At the same time the princess awaked,
and popping her head out between the folds of the
wise woman’s cloak a very ugly little
owlet she looked saw that they were entering
the wood. Now there is something awful about
every wood, especially in the moonlight; and perhaps
a fir-wood is more awful than other woods. For
one thing, it lets a little more light through, rendering
the darkness a little more visible, as it were; and
then the trees go stretching away up towards the moon,
and look as if they cared nothing about the creatures
below them not like the broad trees with
soft wide leaves that, in the darkness even, look
sheltering. So the princess is not to be blamed
that she was very much frightened. She is hardly
to be blamed either that, assured the wise woman was
an ogress carrying her to her castle to eat her up,
she began again to kick and scream violently, as those
of my readers who are of the same sort as herself will
consider the right and natural thing to do. The
wrong in her was this that she had led
such a bad life, that she did not know a good woman
when she saw her; took her for one like herself, even
after she had slept in her arms.
Immediately the wise woman set her
down, and, walking on, within a few paces vanished
among the trees. Then the cries of the princess
rent the air, but the fir-trees never heeded her;
not one of their hard little needles gave a single
shiver for all the noise she made. But there were
creatures in the forest who were soon quite as much
interested in her cries as the fir-trees were indifferent
to them. They began to hearken and howl and snuff
about, and run hither and thither, and grin with their
white teeth, and light up the green lamps in their
eyes. In a minute or two a whole army of wolves
and hyenas were rushing from all quarters through
the pillar like stems of the fir-trees, to the place
where she stood calling them, without knowing it.

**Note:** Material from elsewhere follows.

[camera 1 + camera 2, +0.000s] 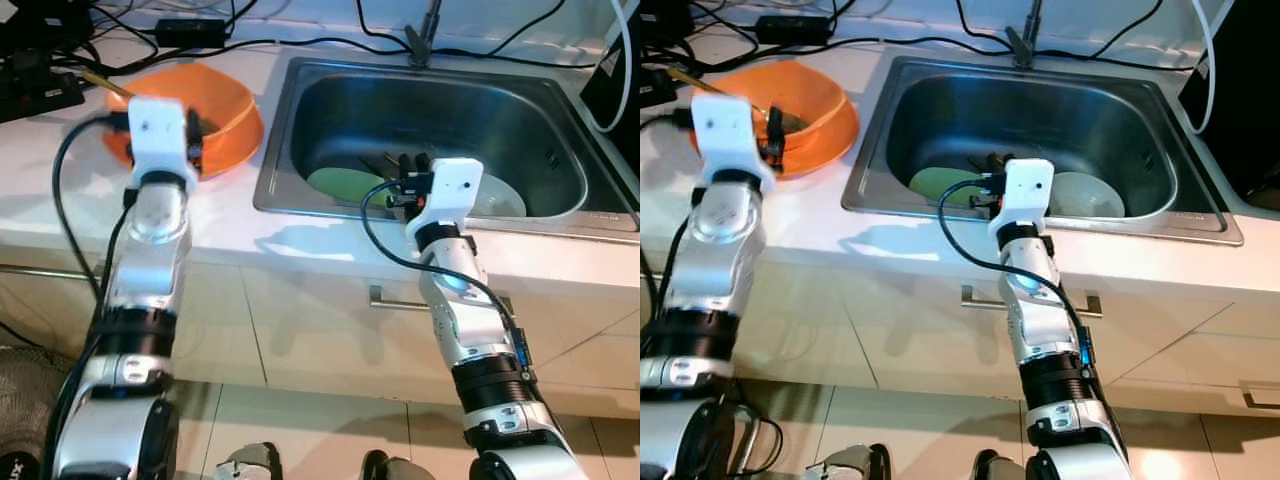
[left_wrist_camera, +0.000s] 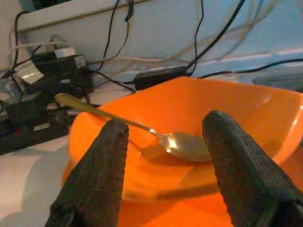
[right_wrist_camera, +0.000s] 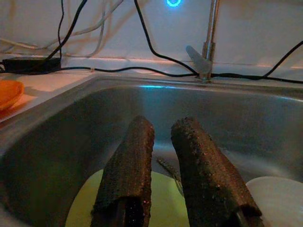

The noise she made herself, however, prevented her
from hearing either their howls or the soft pattering
of their many trampling feet as they bounded over the
fallen fir needles and cones.
One huge old wolf had outsped the
rest not that he could run faster, but
that from experience he could more exactly judge whence
the cries came, and as he shot through the wood, she
caught sight at last of his lamping eyes coming swiftly
nearer and nearer. Terror silenced her. She
stood with her mouth open, as if she were going to
eat the wolf, but she had no breath to scream with,
and her tongue curled up in her mouth like a withered
and frozen leaf. She could do nothing but stare
at the coming monster. And now he was taking
a few shorter bounds, measuring the distance for the
one final leap that should bring him upon her, when
out stepped the wise woman from behind the very tree
by which she had set the princess down, caught the
wolf by the throat half-way in his last spring, shook
him once, and threw him from her dead. Then she
turned towards the princess, who flung herself into
her arms, and was instantly lapped in the folds of
her cloak.
But now the huge army of wolves and
hyenas had rushed like a sea around them, whose waves
leaped with hoarse roar and hollow yell up against
the wise woman. But she, like a strong stately
vessel, moved unhurt through the midst of them.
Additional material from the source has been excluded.